The 197th Field Artillery Regiment is a regiment in the New Hampshire Army National Guard.

==History==
B Battery claims to have been formed before 1780 as 1st Company, Light Infantry, 2nd Regiment, 2nd Brigade, 2nd Division, New Hampshire Militia. C Battery traces its history to Captain Waldron's Minute Company, 2nd New Hampshire Regiment, which was organized on July 3, 1775, making C Battery one of several National Guard units with colonial roots.

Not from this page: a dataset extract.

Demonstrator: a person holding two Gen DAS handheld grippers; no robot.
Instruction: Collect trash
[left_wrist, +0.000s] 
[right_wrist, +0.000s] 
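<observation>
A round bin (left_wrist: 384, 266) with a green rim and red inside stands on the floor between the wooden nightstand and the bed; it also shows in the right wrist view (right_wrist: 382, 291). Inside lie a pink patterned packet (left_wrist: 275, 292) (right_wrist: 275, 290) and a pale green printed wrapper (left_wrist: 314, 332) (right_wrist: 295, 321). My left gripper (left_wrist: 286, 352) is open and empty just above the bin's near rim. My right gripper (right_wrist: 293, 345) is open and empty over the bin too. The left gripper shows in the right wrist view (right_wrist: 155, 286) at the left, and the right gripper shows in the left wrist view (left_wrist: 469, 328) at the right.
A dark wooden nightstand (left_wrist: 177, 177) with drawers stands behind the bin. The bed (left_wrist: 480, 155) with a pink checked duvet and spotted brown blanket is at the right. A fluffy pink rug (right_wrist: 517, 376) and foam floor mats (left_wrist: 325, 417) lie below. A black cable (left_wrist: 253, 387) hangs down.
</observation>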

The regiment's coat of arms honors several of its units for their service in the 2nd New Hampshire Volunteer Infantry during the American Civil War.

==Lineage and honors==
===Lineage===

- Headquarters Battery from Company C, 1st Infantry, NHNG (24 April 1922)
- Service Battery from Company C, 1st Infantry, NHNG (29 June 1922)
- Medical Department detachment from new (6 June 1922)
- Headquarters Detachment and Combat Train, 1st Battalion, from new (9 June 1922)
- Battery A (Searchlight) from Company E, 1st Infantry, NHNG (22 December 1921)
- Battery B from the 4th Company, Coast Artillery Corps, NHNG (17 March 1922)
- Battery C from the 2nd Company, Coast Artillery Corps, NHNG (30 March 1922)
- Battery D from the 1st Company, Coast Artillery Corps, NHNG (16 February 1922)
- Headquarters Detachment, 2nd Battalion from Company M, 1st Infantry, NHNG (30 June 1922)
- Battery E from Company I, 1st Infantry, NHNG (6 December 1921)
- Battery F from Company L, 1st Infantry, NHNG (30 June 1922)
- Battery G from Company H, 1st Infantry, NHNG (27 January 1922)
- Battery H from Machine Gun Company, 1st Infantry, NHNG (15 May 1922)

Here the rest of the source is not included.